→ WHAT THE TASK REQUIRES: If a line in the material below has the word "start", copy it.

(DATASET CONTENT Opens)

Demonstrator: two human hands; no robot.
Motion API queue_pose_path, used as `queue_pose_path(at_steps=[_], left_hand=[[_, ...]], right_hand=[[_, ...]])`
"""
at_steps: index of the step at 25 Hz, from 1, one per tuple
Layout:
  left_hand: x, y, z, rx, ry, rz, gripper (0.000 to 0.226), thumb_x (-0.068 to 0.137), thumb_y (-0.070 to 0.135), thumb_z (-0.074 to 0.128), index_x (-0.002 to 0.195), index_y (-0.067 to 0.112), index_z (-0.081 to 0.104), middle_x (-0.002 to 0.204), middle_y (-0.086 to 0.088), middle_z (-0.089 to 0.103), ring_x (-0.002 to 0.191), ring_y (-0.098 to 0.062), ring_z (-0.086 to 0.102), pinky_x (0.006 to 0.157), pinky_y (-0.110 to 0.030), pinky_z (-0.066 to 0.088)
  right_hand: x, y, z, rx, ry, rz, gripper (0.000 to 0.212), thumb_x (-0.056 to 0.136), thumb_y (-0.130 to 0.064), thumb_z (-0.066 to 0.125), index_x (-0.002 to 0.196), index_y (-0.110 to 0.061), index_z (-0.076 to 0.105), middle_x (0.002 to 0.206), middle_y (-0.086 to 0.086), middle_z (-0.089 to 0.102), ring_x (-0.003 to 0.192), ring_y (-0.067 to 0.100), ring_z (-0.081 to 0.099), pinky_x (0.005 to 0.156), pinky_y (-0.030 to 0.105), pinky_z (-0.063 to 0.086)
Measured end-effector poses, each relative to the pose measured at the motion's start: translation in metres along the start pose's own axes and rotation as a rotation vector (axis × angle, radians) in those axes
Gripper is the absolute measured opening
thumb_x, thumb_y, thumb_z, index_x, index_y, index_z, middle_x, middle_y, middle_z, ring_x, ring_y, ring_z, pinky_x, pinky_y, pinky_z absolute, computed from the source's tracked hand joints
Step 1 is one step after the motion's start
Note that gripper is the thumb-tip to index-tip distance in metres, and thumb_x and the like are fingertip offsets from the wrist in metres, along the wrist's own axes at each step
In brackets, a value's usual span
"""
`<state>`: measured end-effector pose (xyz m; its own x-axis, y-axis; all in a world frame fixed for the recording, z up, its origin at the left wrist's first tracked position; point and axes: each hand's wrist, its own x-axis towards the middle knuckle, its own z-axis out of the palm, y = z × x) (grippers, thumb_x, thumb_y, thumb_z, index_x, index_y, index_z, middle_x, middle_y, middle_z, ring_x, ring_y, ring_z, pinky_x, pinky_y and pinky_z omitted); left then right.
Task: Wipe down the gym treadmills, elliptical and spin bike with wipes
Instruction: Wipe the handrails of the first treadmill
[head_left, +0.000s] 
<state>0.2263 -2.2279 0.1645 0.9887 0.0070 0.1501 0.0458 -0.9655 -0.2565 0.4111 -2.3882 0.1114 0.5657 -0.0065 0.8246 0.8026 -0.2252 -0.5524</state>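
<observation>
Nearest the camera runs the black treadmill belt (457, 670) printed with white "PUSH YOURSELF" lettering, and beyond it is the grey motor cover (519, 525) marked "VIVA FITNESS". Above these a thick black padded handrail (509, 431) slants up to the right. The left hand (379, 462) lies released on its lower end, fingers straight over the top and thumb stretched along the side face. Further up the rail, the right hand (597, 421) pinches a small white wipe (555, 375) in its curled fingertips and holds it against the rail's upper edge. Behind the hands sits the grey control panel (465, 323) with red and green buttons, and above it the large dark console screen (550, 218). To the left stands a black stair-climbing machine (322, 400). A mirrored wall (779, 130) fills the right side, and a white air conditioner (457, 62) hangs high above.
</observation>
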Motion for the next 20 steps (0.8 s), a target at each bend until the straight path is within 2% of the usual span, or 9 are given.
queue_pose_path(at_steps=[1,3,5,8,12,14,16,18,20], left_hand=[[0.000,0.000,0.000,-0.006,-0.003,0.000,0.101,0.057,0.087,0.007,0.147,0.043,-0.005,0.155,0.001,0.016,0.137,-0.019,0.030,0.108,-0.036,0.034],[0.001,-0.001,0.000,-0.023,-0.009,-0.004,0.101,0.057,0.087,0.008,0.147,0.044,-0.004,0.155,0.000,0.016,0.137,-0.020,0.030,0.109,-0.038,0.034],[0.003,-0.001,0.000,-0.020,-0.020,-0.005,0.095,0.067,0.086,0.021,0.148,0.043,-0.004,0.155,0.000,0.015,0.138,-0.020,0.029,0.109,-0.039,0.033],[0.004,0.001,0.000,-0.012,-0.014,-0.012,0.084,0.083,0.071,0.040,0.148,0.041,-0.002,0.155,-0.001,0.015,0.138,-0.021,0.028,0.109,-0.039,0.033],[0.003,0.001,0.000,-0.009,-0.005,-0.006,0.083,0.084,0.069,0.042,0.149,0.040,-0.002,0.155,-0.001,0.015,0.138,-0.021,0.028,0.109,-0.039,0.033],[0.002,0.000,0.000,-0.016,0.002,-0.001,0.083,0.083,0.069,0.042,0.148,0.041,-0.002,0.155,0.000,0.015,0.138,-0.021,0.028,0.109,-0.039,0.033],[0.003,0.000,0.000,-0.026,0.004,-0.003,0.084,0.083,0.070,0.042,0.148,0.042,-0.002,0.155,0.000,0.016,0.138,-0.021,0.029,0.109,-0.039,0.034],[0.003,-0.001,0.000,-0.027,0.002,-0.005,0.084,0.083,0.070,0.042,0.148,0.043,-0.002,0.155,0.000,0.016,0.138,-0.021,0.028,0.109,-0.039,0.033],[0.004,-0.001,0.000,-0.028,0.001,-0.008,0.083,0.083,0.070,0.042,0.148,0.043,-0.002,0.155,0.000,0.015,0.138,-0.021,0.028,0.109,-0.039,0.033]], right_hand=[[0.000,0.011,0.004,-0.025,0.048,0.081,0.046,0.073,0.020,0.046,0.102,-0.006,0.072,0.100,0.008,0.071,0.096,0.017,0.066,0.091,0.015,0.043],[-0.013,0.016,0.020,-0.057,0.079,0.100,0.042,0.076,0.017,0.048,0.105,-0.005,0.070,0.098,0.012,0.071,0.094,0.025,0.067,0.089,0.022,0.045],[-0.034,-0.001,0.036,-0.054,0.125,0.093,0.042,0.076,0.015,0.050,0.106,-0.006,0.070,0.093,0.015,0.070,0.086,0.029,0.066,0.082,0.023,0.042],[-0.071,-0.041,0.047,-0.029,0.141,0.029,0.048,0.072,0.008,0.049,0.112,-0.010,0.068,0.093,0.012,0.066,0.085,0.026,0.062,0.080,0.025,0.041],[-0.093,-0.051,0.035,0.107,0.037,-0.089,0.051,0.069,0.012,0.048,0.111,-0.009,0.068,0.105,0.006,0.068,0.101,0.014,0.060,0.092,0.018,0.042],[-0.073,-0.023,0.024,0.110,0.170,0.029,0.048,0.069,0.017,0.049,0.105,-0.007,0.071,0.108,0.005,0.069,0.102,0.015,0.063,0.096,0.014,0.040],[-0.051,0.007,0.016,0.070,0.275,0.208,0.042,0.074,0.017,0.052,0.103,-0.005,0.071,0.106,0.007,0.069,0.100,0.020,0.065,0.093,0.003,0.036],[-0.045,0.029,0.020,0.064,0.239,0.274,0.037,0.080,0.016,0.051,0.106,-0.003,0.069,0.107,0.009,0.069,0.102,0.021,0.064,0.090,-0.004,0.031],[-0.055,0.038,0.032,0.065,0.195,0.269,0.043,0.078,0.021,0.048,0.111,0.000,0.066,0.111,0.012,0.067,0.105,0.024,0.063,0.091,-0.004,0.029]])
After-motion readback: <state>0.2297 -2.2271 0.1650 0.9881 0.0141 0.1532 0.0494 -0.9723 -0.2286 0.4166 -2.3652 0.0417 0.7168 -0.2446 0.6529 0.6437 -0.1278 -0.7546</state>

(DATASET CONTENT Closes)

→ RESULT FOR THIS TASK:
Measured end-effector poses, each relative to the pose measured at the motion's start: translation in metres along the start pose's own axes and rotation as a rotation vector (axis × angle, radians) in those axes
Step 1 is one step after the motion's start

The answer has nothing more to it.